* [ASSIGNED TASK]
In the listing below, find the line containing "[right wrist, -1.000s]" and the line containing "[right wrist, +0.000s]", then copy exactly everything from the first through the second, except the pictures.

* [MATERIAL FOR THIS TASK]
++++
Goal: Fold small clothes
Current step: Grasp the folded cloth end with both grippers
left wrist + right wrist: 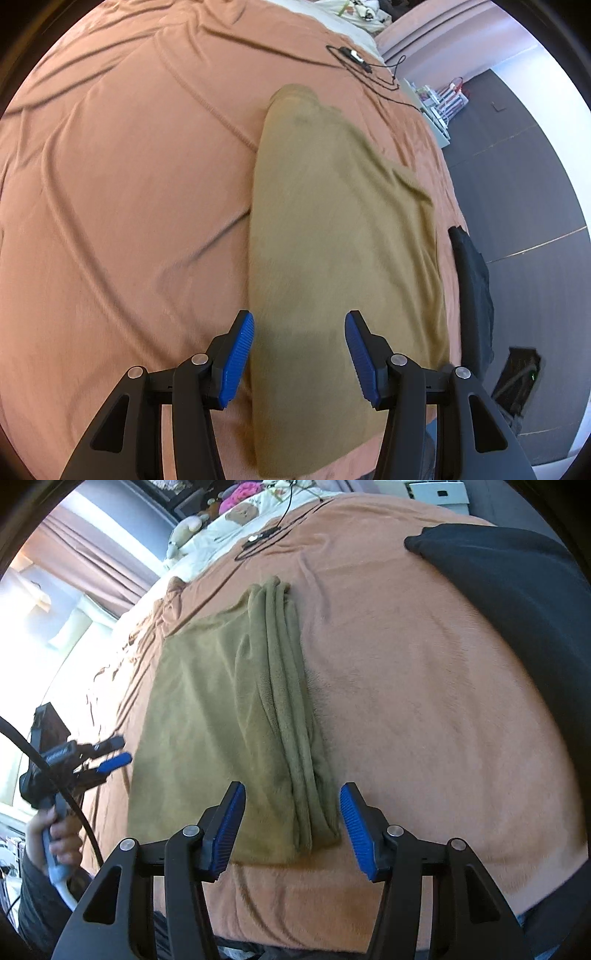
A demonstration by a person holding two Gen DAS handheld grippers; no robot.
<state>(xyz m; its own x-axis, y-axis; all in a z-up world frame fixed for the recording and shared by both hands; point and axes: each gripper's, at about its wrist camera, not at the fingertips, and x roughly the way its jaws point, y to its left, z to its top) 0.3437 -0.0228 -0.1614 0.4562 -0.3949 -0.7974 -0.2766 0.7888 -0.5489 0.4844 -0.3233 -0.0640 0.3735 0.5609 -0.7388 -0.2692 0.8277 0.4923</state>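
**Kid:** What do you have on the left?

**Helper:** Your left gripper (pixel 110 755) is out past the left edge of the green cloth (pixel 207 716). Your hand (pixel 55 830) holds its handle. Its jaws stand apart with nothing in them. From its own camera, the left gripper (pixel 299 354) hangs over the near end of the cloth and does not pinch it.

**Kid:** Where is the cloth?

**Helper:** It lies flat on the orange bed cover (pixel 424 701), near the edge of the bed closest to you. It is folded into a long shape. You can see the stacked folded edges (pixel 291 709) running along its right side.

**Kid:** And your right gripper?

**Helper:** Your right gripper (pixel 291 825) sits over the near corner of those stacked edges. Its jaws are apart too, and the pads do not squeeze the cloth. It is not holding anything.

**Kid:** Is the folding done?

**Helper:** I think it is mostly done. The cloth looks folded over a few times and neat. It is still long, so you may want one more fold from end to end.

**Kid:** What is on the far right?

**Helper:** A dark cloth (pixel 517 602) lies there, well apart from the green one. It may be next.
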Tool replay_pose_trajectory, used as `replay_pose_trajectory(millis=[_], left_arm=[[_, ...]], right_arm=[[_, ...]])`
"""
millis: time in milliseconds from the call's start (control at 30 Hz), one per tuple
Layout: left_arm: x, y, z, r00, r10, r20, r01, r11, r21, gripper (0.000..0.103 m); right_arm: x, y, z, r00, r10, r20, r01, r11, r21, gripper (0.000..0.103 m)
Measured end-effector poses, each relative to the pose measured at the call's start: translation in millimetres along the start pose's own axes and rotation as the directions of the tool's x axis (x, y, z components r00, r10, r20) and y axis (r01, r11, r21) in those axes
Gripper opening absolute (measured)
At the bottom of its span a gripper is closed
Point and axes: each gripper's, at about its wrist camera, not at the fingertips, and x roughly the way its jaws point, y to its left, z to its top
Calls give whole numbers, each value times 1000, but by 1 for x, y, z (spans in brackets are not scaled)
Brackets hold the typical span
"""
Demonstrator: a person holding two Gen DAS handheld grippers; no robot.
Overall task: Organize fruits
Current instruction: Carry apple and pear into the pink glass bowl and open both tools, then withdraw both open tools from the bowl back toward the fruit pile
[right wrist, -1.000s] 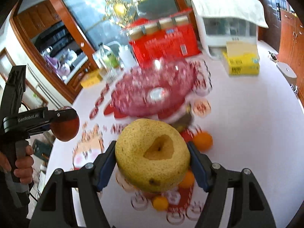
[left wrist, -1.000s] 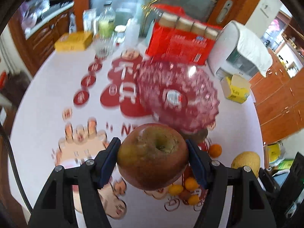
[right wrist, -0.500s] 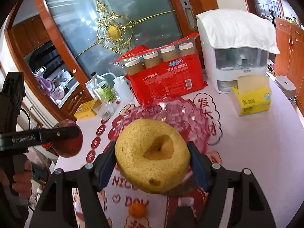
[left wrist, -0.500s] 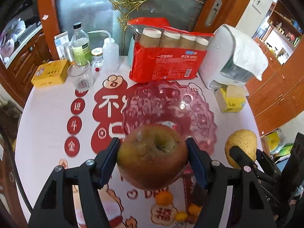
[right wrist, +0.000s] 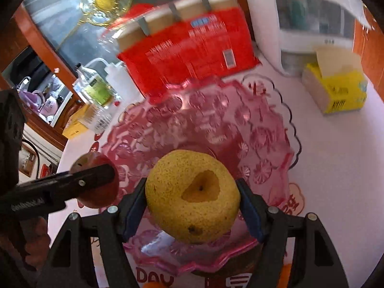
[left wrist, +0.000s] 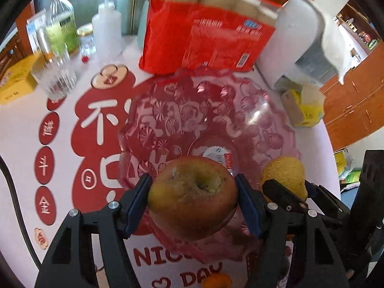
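A round white table [left wrist: 21,124] carries a cloth printed with red medallions and white characters, and a clear pink cut-glass fruit bowl [left wrist: 216,110] stands on it. The left gripper [left wrist: 193,202] clamps a reddish-brown apple [left wrist: 192,196] between its blue pads, held above the bowl's near side. The right gripper [right wrist: 192,202] grips a speckled yellow pear [right wrist: 192,199] in the same way, also over the bowl. Behind the bowl stand a red pack of paper cups [left wrist: 204,36], a white squeeze bottle [left wrist: 105,26], a ribbed drinking glass [left wrist: 55,76], a yellow tissue box [right wrist: 336,91] and a white appliance [left wrist: 309,50] under a cloth. Wooden cabinets and a frosted glass door with a gilt ornament ring the room. Small orange fruits, perhaps tangerines [left wrist: 216,280], lie blurred at the table's near edge
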Motion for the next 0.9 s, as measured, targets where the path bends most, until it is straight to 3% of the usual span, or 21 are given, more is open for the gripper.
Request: replay_pose_trajectory(millis=[167,400,633,900], left_arm=[[26,2,1,1000,-5,-23,6,999,39,69],[35,-1,4,999,-2,-34,5,998,70,68],[-2,-14,2,994,-105,44,99,988,119,81],[-60,-12,-14,987,-109,122,99,991,85,82]], right_arm=[[21,-4,-1,997,-45,-55,45,999,0,72],[25,-4,-1,996,-72,-46,71,997,-22,72],[15,-5,2,998,-51,-35,51,999,-2,73],[-51,4,-5,998,-40,44,38,999,35,73]])
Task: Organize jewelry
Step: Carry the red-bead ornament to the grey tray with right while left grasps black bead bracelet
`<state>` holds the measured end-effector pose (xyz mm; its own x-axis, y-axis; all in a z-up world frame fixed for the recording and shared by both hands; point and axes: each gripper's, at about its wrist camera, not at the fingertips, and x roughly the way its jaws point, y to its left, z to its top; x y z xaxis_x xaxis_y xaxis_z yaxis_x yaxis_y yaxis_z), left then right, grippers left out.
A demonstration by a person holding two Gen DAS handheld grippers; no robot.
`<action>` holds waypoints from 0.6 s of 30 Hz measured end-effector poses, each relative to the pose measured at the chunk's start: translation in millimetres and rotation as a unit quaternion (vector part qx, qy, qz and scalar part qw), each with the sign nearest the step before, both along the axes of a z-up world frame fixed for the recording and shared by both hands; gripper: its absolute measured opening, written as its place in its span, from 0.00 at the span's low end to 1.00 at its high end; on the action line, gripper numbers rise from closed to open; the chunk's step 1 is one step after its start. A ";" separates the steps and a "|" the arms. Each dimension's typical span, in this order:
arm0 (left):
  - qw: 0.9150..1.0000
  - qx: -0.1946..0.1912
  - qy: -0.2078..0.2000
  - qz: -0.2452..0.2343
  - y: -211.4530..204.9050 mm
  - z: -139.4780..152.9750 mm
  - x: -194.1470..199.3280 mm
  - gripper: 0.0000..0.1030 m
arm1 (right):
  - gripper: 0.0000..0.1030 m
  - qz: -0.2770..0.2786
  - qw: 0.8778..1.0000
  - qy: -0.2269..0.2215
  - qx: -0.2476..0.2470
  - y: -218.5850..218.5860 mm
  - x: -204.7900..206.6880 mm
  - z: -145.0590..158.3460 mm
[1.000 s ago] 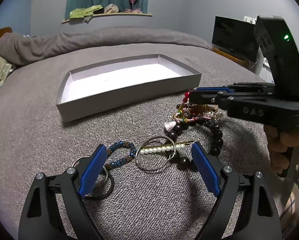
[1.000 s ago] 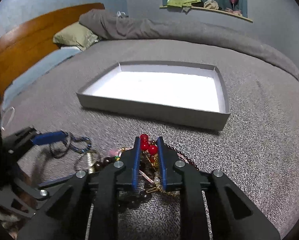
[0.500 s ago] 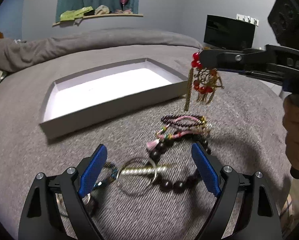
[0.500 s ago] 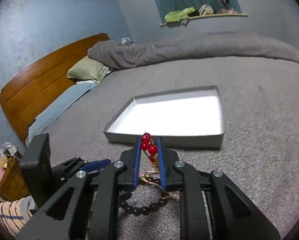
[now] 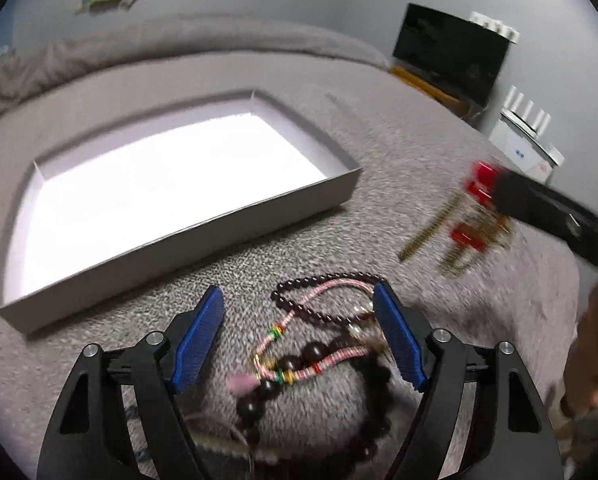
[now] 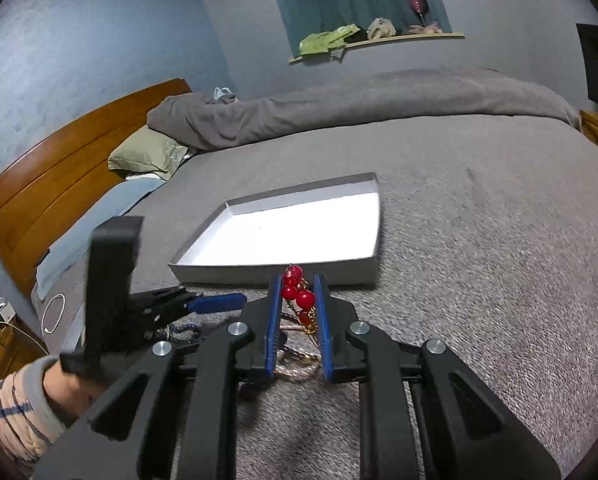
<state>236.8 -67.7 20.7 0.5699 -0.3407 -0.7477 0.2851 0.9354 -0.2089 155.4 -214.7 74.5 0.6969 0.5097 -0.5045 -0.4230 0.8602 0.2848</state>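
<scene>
With the right gripper [image 6: 297,300] clamped on the red-beaded gold charm ornament [image 6: 295,290] and the left gripper [image 5: 299,336] spread wide above the bracelets, carry the ornament past the near wall of the shallow grey cardboard tray [image 6: 275,274] before letting go.

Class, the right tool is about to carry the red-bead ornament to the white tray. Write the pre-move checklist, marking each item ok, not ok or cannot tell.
1. Right tool shut on the red-bead gold-tassel ornament: ok.
2. Ornament lifted off the grey bedspread: ok; it hangs in the air in the left wrist view.
3. Shallow white cardboard tray has bare floor ahead: ok.
4. Tassels free of the pink braided cord bracelet: cannot tell, motion blur.
5. Left tool open and holding nothing: ok.
</scene>
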 end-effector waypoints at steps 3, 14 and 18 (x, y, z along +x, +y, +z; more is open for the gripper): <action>0.999 -0.017 0.037 0.005 0.0 -9.3 15.2 0.60 | 0.16 -0.005 1.000 0.003 0.002 -6.2 -0.1 -5.2; 0.996 -0.077 0.049 0.011 7.9 -9.5 18.0 0.06 | 0.16 -0.013 1.000 0.010 0.013 -14.9 0.7 -13.5; 0.994 -0.103 0.034 0.004 11.4 0.8 13.5 0.06 | 0.16 -0.013 1.000 0.009 0.013 -14.7 0.3 -13.6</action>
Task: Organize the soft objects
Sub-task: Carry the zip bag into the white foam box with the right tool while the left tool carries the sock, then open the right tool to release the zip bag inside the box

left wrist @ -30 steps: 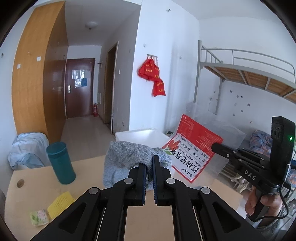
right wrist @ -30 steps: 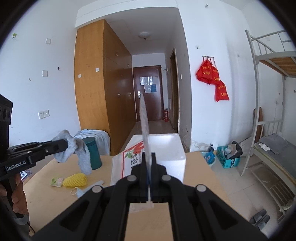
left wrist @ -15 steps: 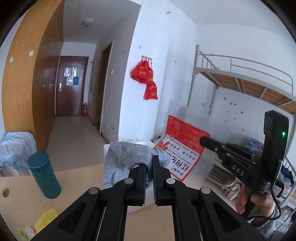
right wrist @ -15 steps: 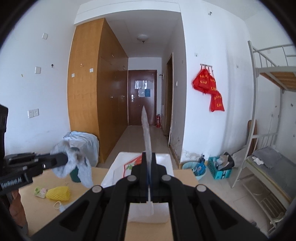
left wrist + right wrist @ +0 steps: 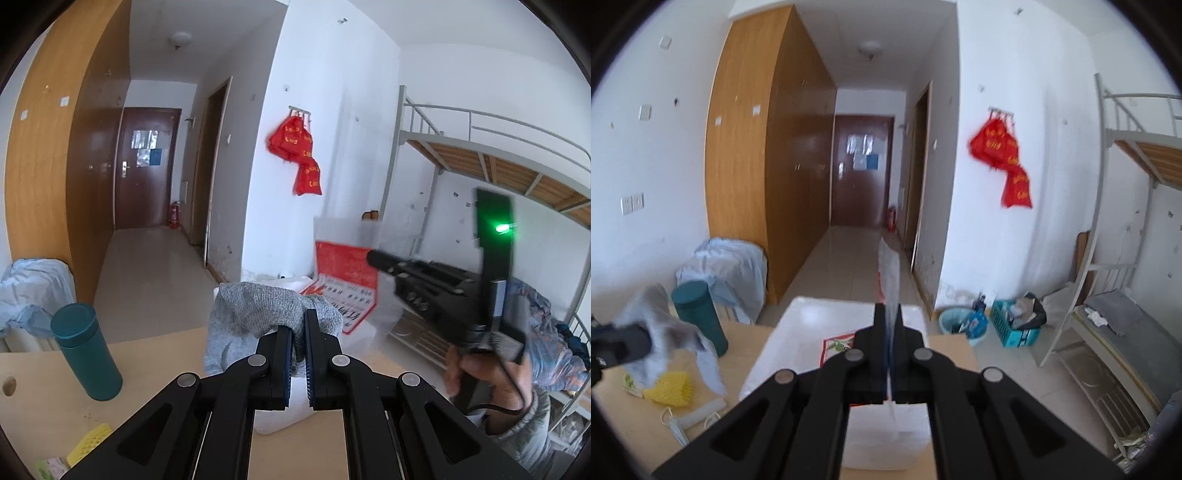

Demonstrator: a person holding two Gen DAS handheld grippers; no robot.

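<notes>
the left gripper (image 5: pixel 298 334) has its fingers clamped on a grey knitted cloth (image 5: pixel 255 314), which bunches over the fingertips and hangs above the wooden table (image 5: pixel 44 402). at three o'clock in the left wrist view, a hand (image 5: pixel 480 373) holds the right gripper (image 5: pixel 892 330), its fingers pinched together on the edge of a clear plastic bag with red print (image 5: pixel 347 280); the bag stands upright above a white foam box (image 5: pixel 812 332). a teal bottle (image 5: pixel 86 356) stands at nine o'clock; a yellow mesh piece (image 5: pixel 670 387) lies at eight o'clock.
</notes>
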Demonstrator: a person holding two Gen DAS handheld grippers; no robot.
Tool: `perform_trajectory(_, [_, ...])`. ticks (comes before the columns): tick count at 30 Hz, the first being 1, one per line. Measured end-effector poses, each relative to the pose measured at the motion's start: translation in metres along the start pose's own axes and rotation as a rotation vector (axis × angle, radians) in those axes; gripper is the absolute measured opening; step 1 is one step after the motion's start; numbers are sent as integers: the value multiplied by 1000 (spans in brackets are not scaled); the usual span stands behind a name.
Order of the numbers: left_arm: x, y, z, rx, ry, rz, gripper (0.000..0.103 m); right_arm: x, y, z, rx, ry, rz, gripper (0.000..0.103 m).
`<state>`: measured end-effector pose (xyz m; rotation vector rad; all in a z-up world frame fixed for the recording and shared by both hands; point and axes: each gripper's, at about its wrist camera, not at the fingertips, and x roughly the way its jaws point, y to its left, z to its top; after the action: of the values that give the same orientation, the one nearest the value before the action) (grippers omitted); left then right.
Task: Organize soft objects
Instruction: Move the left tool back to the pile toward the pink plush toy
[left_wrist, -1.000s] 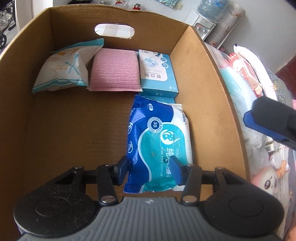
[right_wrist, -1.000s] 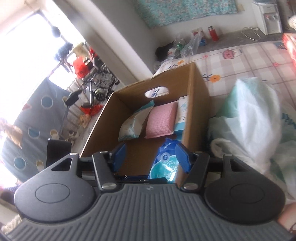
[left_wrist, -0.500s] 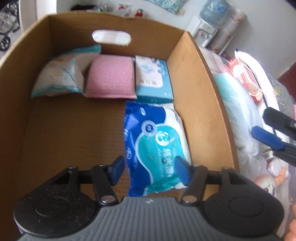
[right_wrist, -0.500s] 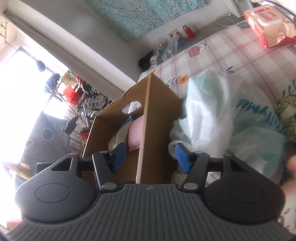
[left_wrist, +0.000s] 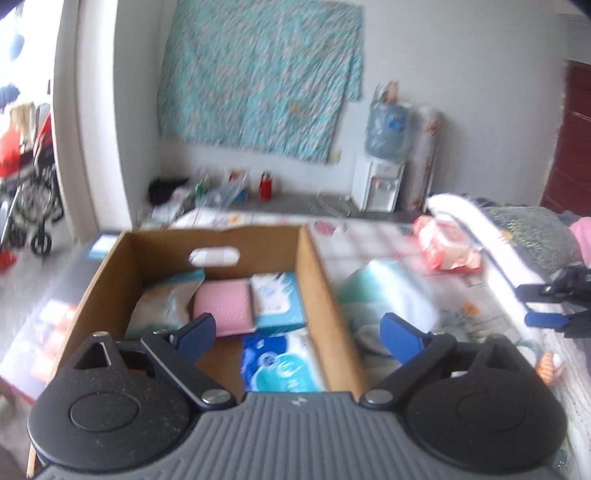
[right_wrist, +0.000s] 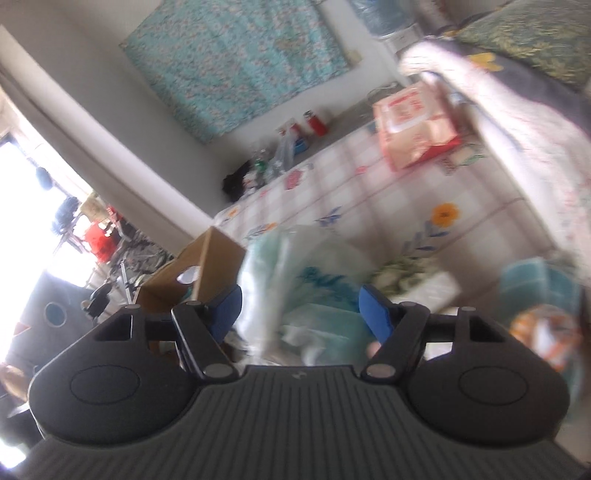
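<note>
Tools both wide apart: left tool (left_wrist: 297, 332) over box (left_wrist: 317, 295), right tool (right_wrist: 299, 310) over bags (right_wrist: 306, 280).

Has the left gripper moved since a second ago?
Yes. The left gripper has pulled up and back from the cardboard box, jaws wider, nothing held.

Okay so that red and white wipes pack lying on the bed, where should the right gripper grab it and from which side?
Judging from its pose, the red and white wipes pack lies flat on the checked bedsheet, so come from above and pinch across its narrower width, near the middle. The right gripper is open and empty. Blur hides the pack's edges.
</note>
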<state>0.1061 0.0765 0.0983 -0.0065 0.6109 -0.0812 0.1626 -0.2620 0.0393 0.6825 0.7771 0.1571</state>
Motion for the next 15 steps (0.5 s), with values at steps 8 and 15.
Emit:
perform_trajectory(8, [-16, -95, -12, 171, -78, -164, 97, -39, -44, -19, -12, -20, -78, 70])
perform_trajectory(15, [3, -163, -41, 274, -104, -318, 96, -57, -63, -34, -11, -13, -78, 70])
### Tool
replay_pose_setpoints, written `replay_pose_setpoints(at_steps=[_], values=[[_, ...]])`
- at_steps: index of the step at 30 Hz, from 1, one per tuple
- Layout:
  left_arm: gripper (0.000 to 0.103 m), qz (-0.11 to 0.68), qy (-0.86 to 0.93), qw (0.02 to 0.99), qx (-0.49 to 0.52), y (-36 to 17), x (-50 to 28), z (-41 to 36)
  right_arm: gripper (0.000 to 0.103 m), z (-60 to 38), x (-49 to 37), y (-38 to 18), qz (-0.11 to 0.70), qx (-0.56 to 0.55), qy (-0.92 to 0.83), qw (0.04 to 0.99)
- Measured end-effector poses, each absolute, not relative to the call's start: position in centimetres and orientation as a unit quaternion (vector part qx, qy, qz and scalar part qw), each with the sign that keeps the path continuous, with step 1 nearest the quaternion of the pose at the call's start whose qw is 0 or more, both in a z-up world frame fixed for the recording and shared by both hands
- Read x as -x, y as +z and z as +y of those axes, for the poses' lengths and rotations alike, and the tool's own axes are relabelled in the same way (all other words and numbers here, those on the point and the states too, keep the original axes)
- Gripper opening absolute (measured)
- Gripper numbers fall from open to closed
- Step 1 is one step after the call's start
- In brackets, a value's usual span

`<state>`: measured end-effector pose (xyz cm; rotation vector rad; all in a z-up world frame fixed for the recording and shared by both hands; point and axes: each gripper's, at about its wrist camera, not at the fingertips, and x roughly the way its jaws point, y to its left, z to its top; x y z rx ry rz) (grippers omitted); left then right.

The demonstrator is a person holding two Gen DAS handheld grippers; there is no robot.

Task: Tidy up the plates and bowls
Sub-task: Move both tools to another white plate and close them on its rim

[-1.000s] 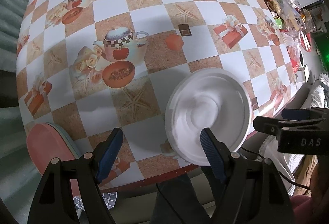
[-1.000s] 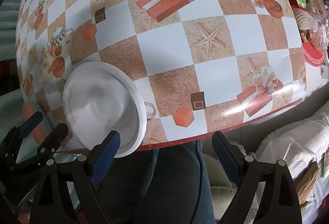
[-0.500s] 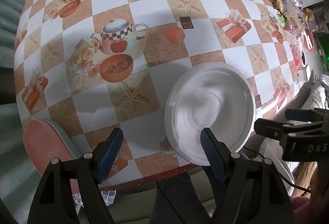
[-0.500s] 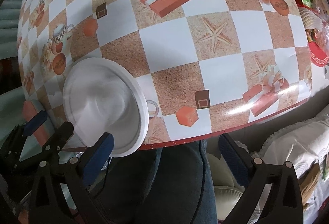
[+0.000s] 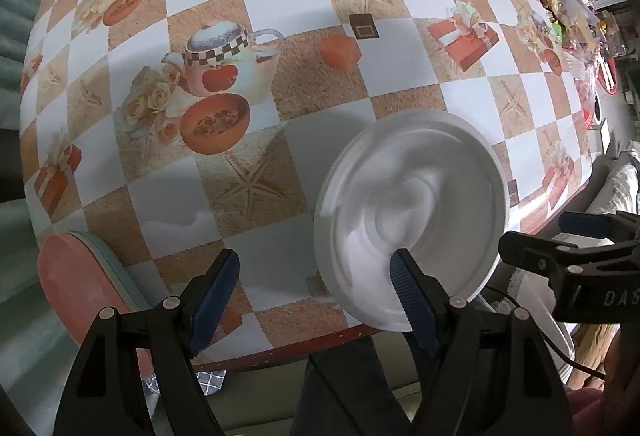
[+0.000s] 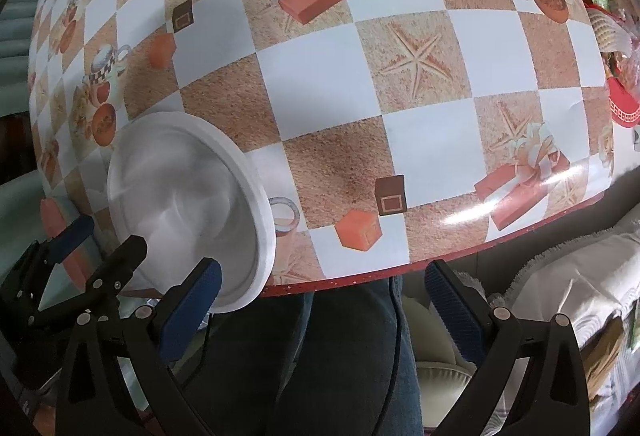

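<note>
We see the left gripper [image 5: 312, 290] pointing down over the near edge of the table [image 5: 304, 83], its jaws standing apart with nothing pressed between them; the gap between its blue pads [image 5: 212, 294] lies over bare checked cloth. Its right-hand finger overlaps the lower rim of the white plate [image 5: 416, 203] in that view, though we cannot tell whether pad and plate touch. The plate sits right way up close to the table's near edge, its lower rim reaching just past the red border, mostly to the right of the left gripper's gap. The right gripper [image 6: 320, 304] is spread wide, empty, its jaws hanging over the person's dark trousers [image 6: 340, 364] in front of the table's edge rather than over the cloth. In the right wrist view the plate [image 6: 184, 203] lies to the left of these jaws, with the left-hand pad [image 6: 192, 304] overlapping its lower rim in the picture; contact cannot be judged there either. The right gripper shows at the far right in the left wrist view [image 5: 576, 264], beside the plate. To the far left, at the table's corner, a salmon-pink stack of dishes [image 5: 76, 284] with a pale bluish rim beneath it sits well apart from the white plate. Farther out, packets and clutter [image 5: 576, 7] crowd the table's distant right end.
</note>
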<state>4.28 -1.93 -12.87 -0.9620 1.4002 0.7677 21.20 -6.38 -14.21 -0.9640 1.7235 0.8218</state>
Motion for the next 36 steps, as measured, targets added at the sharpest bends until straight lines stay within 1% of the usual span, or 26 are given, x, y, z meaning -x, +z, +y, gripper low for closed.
replay_pose_setpoints(at_steps=[16, 32, 35, 36], values=[[0.081, 0.615, 0.331, 0.584, 0.414, -15.1, -4.0, -1.9, 0.102, -5.3, -21.5, -15.9, 0.707, 0.391, 0.341, 0.481], [0.081, 0.624, 0.329, 0.574, 0.416, -19.0, -4.3, -2.0, 0.102, -4.4, -21.0, -19.3, 0.697, 0.414, 0.347, 0.472], [0.085, 0.623, 0.330, 0.579, 0.409, -19.3, -4.3, -2.2, 0.102, -4.3, -20.7, -20.0, 0.695, 0.420, 0.346, 0.469], [0.088, 0.625, 0.330, 0.582, 0.403, -19.3, -4.3, -2.2, 0.102, -4.3, -20.7, -20.3, 0.699, 0.419, 0.344, 0.467]])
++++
* [RESULT OF THE TASK]
[right wrist, -1.000s] 
[left wrist, -1.000s] 
[right wrist, -0.500s] 
[left wrist, -0.500s] 
[right wrist, +0.000s] 

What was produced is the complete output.